Tras ganarle la mala jugada al corazón, al sobrevenirle un infarto agudo de miocardio, el bolichista costarricense Marco Aurelio Odio pudo caminar ayer un breve rato en la clínica Corazones Unidos, en Santo Domingo, República Dominicana.
El campeón nacional y centroamericano ingresó la madrugada del miércoles, ayudado por sus compañeros de delegación, a ese centro especializado en cardiología, tras terminar la noche del miércoles su participación en el torneo Sebelen Bowling Center, en la capital dominicana, donde ganó, con Francisco Fonseca, el evento de pareja.
Odio superó con éxito un paseo de caminata y una prueba de esfuerzo, por recomendación de los doctores Carlos García, José Luis Peña y Ricardo Pérez, quienes intervinieron ese día al bolichista tico, y es probable que hoy abandone la sala de cuidados intensivos.

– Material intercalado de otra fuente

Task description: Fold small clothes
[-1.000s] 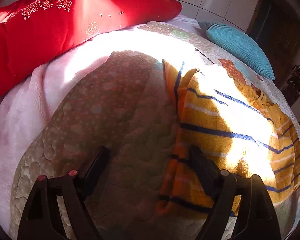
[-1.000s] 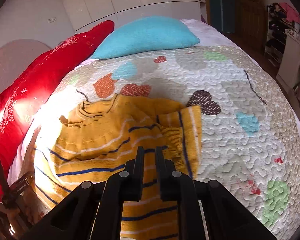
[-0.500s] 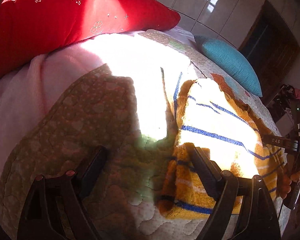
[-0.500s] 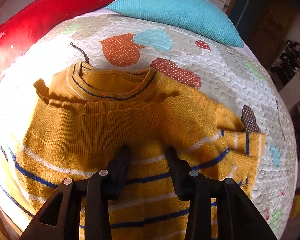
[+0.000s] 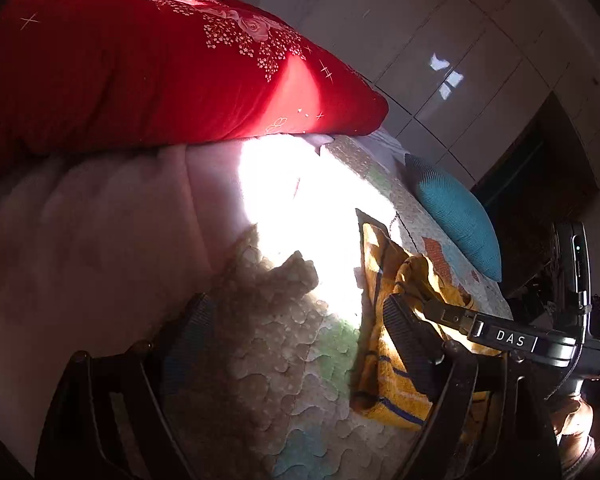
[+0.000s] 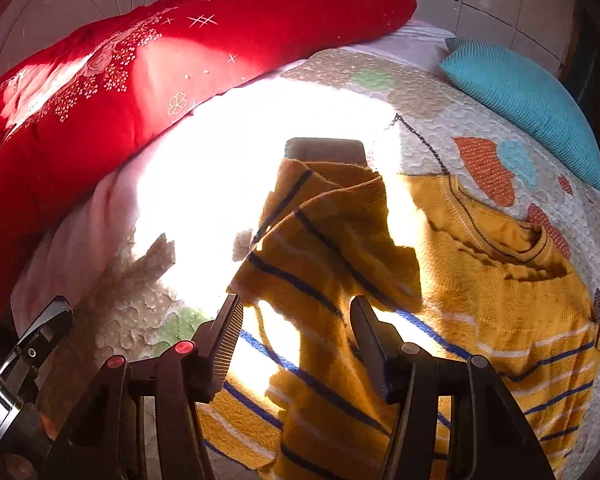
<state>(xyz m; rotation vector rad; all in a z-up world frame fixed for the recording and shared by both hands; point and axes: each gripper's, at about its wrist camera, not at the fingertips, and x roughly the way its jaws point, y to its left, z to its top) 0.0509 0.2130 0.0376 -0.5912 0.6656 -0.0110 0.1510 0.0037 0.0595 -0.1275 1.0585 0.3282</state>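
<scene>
Sunlight falls hard across the quilted bedspread (image 6: 440,92), and your mustard striped sweater (image 6: 480,288) lies spread on it, neckline toward the teal pillow (image 6: 532,96). One sleeve (image 6: 332,232) is folded in over the body, its cuff pointing up toward the red pillow (image 6: 160,64).

Your right tongs (image 6: 296,328) stand moderately open with nothing between the fingers. They hang just over the folded sleeve and the lower body of the sweater, the striped knit showing through the gap; you cannot tell from this view whether the fingertips touch the cloth.

Your left tongs (image 5: 296,320) are spread wide and hold nothing. Most of their gap sits over bare bedspread (image 5: 284,360), beside the sweater (image 5: 396,360) rather than above it. Only the right-hand finger (image 5: 408,344) overlaps the sweater's near edge, which lies bunched there. The other tool, marked DAS, crosses that view just beyond that finger. The pale pink blanket (image 5: 100,240) lies to the left, under the red pillow (image 5: 140,60).
</scene>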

El médico José Joaquín Puello, presidente del Comité Olímpico Nacional de República Dominicana, se mantiene a la expectativa del estado del deportista y asegura que su organización se hará cargo de los gastos médicos.
Roberto Chaves, dirigente del boliche tico y miembro del Comité Olímpico Nacional (CON), dijo ayer que "todavía no tienen informes de cuándo regresará Marco Aurelio".
Odio, clasificado para jugar el Torneo Internacional de la Raza, en octubre próximo, y su décima Copa Mundial, en Irlanda, en noviembre, es casi seguro que quedará fuera de ambas competencias.
Su lugar en La Raza, a celebrarse entre el 12 y 19 de octubre entrante, es posible que sea ocupado por su suegro Jacinto Xirinach, quien, con sus 6.767 pines y 193 de promedio general, ante la ausencia del yerno, gana el pase a la clasificación.